Your goal - Below is a listing. Output every line of it exactly.

The data -
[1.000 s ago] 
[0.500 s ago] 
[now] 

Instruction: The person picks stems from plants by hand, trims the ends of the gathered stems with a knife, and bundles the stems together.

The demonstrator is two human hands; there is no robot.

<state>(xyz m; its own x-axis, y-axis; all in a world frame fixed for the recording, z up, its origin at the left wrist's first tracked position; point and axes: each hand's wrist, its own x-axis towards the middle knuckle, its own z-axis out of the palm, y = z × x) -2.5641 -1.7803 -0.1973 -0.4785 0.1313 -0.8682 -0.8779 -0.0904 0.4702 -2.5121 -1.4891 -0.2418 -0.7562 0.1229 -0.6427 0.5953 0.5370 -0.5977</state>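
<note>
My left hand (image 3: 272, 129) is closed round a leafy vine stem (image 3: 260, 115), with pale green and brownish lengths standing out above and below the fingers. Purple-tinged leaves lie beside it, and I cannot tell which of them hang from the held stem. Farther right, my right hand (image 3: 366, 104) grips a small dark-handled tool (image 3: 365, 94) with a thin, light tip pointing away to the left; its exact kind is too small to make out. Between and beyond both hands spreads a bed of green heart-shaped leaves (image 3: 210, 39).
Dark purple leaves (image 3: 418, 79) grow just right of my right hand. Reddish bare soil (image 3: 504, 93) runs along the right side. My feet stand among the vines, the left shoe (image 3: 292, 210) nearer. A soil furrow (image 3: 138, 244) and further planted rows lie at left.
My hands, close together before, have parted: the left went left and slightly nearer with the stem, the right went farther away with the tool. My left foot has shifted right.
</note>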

Response below -
[1.000 s ago] 
[0.500 s ago] 
[now] 

Instruction: The person picks stems from plants by hand, trims the ends of the gathered stems with a knife, and bundles the stems together.

The demonstrator is two human hands; there is no robot.

<state>(xyz m; its own x-axis, y-axis; all in a world frame fixed for the recording, z up, its origin at the left wrist's first tracked position; point and axes: each hand's wrist, its own x-axis towards the middle knuckle, its own z-axis out of the palm, y = z × x) -2.5641 -1.7803 -0.1973 -0.4785 0.1313 -0.8682 -0.8779 -0.0904 0.4702 -2.5121 -1.4891 -0.2418 -0.7562 0.1229 -0.6427 0.5953 0.5370 -0.5977</state>
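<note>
My left hand (image 3: 272, 129) is closed round a leafy vine stem (image 3: 260, 115), with pale green and brownish lengths standing out above and below the fingers. Purple-tinged leaves lie beside it, and I cannot tell which of them hang from the held stem. Farther right, my right hand (image 3: 366, 104) grips a small dark-handled tool (image 3: 365, 94) with a thin, light tip pointing away to the left; its exact kind is too small to make out. Between and beyond both hands spreads a bed of green heart-shaped leaves (image 3: 210, 39).
Dark purple leaves (image 3: 418, 79) grow just right of my right hand. Reddish bare soil (image 3: 504, 93) runs along the right side. My feet stand among the vines, the left shoe (image 3: 292, 210) nearer. A soil furrow (image 3: 138, 244) and further planted rows lie at left.
My hands, close together before, have parted: the left went left and slightly nearer with the stem, the right went farther away with the tool. My left foot has shifted right.
</note>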

What was asked for in the exercise is now done.